Since blue green can be used for disaster recover scenarios, theres a topic in itself on this, so I won’t go into detail.

Infrastructure as code

Infrastructure as code is the process of managing and provisioning resources (typically cloud resources) through definition files, rather than physical hardware configuration or interactive configuration tools or manual provisioning. IaC approaches are promoted for cloud computing, which is sometimes marketed as infrastructure as a service (IaaS).
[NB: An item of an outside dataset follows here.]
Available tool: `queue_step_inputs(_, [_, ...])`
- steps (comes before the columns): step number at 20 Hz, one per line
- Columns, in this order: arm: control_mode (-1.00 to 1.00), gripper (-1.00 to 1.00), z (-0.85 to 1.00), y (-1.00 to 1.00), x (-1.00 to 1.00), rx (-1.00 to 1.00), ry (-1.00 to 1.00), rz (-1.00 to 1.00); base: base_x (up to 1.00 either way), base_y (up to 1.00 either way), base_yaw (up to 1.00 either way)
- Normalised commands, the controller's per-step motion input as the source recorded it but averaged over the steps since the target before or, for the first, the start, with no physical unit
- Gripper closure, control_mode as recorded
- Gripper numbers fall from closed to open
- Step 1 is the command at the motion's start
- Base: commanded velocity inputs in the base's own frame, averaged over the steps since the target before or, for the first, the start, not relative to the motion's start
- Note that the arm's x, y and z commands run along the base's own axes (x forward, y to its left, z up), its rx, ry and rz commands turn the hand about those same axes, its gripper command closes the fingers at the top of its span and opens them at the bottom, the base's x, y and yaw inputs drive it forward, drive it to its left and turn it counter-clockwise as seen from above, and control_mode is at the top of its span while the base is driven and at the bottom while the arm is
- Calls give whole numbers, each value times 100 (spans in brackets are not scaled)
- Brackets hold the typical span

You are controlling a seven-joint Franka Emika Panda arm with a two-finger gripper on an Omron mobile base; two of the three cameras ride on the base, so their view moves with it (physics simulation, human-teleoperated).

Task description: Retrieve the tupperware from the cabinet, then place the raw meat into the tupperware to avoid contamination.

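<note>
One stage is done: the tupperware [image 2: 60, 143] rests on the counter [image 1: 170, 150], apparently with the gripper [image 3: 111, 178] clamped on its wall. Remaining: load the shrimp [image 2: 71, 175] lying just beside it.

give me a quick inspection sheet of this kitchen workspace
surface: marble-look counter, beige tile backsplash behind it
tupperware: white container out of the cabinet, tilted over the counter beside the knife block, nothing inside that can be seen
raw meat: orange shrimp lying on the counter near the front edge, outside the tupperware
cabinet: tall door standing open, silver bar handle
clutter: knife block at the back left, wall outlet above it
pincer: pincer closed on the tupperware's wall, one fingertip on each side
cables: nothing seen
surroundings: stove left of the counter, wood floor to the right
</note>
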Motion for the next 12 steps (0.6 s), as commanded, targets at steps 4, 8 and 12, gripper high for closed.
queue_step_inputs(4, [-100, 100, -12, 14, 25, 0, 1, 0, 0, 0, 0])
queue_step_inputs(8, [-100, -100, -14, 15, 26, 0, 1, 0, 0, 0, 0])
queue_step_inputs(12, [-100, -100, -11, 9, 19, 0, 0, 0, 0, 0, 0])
IaC supports IaaS, but should not be confused with it.

There are different tools for this, but the most reliable tend to be software which describes the target state of the infrastructure, and the software works out the delta to be applied.

In the past, this is typically what operations teams were employed to do in a manual way, such as build me a new VM so that I can install my app etc. and as such plays in part to the Ops in DevOps.
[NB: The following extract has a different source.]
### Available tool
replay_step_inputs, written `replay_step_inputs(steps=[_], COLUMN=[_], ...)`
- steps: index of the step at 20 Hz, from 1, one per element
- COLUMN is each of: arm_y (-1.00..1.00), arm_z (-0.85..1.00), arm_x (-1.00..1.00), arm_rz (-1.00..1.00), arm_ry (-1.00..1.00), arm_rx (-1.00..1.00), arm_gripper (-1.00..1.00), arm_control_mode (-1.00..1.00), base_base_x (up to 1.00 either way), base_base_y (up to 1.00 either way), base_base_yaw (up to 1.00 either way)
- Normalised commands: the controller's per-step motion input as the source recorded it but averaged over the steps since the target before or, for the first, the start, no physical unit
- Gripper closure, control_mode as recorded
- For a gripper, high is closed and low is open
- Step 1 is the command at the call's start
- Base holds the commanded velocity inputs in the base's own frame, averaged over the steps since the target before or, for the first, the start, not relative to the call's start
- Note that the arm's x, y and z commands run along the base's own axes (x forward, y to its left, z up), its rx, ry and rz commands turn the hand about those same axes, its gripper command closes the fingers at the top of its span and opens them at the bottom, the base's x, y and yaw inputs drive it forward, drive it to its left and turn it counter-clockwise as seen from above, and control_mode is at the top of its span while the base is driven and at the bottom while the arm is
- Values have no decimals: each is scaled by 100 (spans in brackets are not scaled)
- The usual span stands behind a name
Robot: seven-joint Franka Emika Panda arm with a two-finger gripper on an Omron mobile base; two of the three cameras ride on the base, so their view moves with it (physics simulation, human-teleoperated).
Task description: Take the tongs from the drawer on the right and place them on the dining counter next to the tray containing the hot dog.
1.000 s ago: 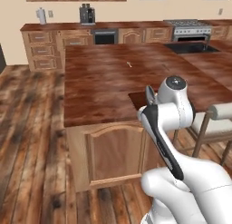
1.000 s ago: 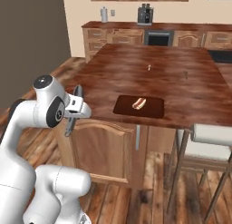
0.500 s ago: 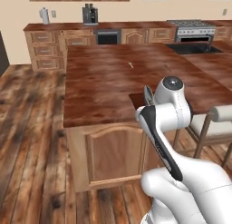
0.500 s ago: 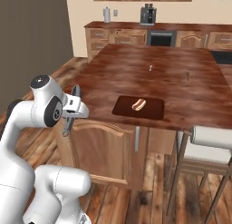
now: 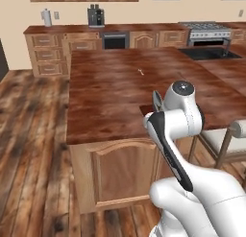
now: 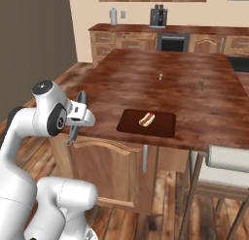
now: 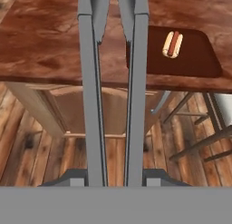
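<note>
My gripper (image 7: 115, 178) is shut on the tongs (image 7: 93, 87), whose two slim grey arms run up the hand view toward the dining counter (image 7: 45, 41). In the right base view the gripper (image 6: 78, 120) holds the tongs (image 6: 81, 102) nearly upright at the near left corner of the dining counter (image 6: 160, 83). The dark tray (image 6: 164, 126) with the hot dog (image 6: 146, 119) lies near the counter's front edge, to the right of the tongs. From the hand, the tray (image 7: 195, 60) and hot dog (image 7: 172, 44) sit up and to the right. One tongs (image 5: 157, 100) end pokes out behind my arm. The drawer is out of view.
Pale-seated stools (image 6: 224, 159) stand at the counter's right side. Wall cabinets with a coffee machine (image 5: 96, 15) and a stove (image 5: 206, 29) line the back. A sink (image 5: 207, 53) sits in the far counter. Plank floor (image 5: 29, 135) lies open to the left.
The whole picture has shifted slightly: the base has crept closer to the dining counter. The gripper stays shut on the tongs in the same pose.
</note>
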Motion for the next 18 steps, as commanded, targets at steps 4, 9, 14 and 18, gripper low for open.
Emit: replay_step_inputs(steps=[4, 9, 14, 18], arm_y=[0, 0, 0, 0], arm_z=[0, 0, 0, 0], arm_x=[0, 0, 0, 0], arm_rz=[0, 0, 0, 0], arm_ry=[0, 0, 0, 0], arm_rx=[0, 0, 0, 0], arm_gripper=[100, 100, 100, 100], arm_control_mode=[100, 100, 100, 100], base_base_x=[43, 45, 46, 44], base_base_y=[-10, -11, -11, -11], base_base_yaw=[0, 0, 0, 0])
Area	Terraform	Pulumi	Cloudformation
Language or DSL	HCL (sort of like json)	Javascript / Typescript / Python / Go	Json / Yaml
Polycloud	Yes, also can manage over 100 other services such as mysql, cloudflare and github	Yes, but only cloud provisioning	AWS only
Stage support	Plan / Apply	Plan / Apply	Plan / Apply / Rollback
Stage detail	Very detailed and to fix exceptions	Not sure	Less detail (hidden behind a nice ui)
Ease of use	Medium	Easy	Easy via UI / Hard via templating
Cost	Open source	Open source	Free
Documentation	Awesome	Not great	Good
Dependencies	Dependency support	Not sure	Dependencies and Wait conditions
Import existing infrastructure	Yes (and this is very important when working with existing infrastructure)	Not sure	No (and this forces almost all your infrastructure to be built via cloudformation)
State	Local and Remote (S3 or dynamo)	Remote only (and managed via their website, not s3)	Remote only via AWS
Authorisation	Deploying to AWS requires access token / secret key	Must be logged into the pulumi website	AWS console or AWS CLI

Real life example

My previous experience / automated infrastructure as code deployments to ECS / fargate using terraform. At my previous job, I setup blue green deployments to utilise ECS (fargate was not available in the eu-west-2 London region at that time). But the stages we used are still applicable, albeit the networking configuration is a little bit more straightforward.
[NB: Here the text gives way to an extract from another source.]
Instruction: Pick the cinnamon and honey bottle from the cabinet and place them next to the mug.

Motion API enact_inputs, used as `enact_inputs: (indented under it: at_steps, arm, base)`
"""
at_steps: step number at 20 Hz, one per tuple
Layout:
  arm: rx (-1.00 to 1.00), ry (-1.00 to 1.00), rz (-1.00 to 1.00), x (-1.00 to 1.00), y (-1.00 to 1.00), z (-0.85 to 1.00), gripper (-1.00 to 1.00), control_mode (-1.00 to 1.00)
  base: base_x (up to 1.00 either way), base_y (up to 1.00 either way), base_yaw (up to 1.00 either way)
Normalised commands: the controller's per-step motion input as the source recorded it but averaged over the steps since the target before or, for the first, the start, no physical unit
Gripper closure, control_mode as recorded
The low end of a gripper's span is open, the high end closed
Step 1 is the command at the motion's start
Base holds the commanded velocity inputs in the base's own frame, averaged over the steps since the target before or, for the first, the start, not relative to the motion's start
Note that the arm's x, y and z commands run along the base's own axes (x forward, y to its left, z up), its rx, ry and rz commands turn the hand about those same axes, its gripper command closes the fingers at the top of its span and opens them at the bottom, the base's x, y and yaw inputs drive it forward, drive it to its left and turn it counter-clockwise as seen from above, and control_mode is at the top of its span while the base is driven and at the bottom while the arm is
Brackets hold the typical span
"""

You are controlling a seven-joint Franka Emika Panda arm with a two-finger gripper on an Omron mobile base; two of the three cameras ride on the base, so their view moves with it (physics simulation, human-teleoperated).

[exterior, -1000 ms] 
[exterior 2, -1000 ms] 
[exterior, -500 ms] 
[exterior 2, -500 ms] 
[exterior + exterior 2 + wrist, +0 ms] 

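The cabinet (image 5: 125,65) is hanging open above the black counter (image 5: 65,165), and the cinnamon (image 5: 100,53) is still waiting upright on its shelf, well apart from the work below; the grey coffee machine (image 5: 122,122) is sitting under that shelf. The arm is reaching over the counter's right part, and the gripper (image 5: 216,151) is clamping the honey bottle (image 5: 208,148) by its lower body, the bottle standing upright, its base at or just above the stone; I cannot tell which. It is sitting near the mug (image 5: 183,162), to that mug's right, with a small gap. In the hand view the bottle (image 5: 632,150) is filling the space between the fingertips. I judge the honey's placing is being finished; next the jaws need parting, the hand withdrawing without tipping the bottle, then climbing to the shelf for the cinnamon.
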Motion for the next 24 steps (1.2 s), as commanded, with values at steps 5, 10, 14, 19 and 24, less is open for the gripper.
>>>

This is similar example to the VPC and subnet layout for the network I had at my last job. The VPC housed 3 subnets within 2 availability zones, public private and data. It was secured with NCL rules to allow public access to anything in public, private was only available from the public subnet or via the VPN, and data was only available from the data subnet.

Two load balancers were created, public and private, and route53 DNS was set that the name servers for public facing domain.com would we accessible from the world, but DNS for internal.domain.com would only be available from within the VPC. This meant that each of the containers would require url catching to be setup within the load balancer, for a particular path or set of rules.

Since we wanted repeatable templated applications that could be daily deployed, the first thing I created was a pattern for deploying a “WebApp”.

I had to make sure the code we deployed would be able to run within a container, and since we had php, dotnetcore and node apps, they were all able to be run on linux. The environment structure that the business wanted was Build → QA → Prod with a focus to getting code into production within minutes if possible.

Build Stage
- build.sh -> Build artifacts (dotnet build, npm run build etc.)
- test.sh -> Run unit tests (dotnet tests, node tests)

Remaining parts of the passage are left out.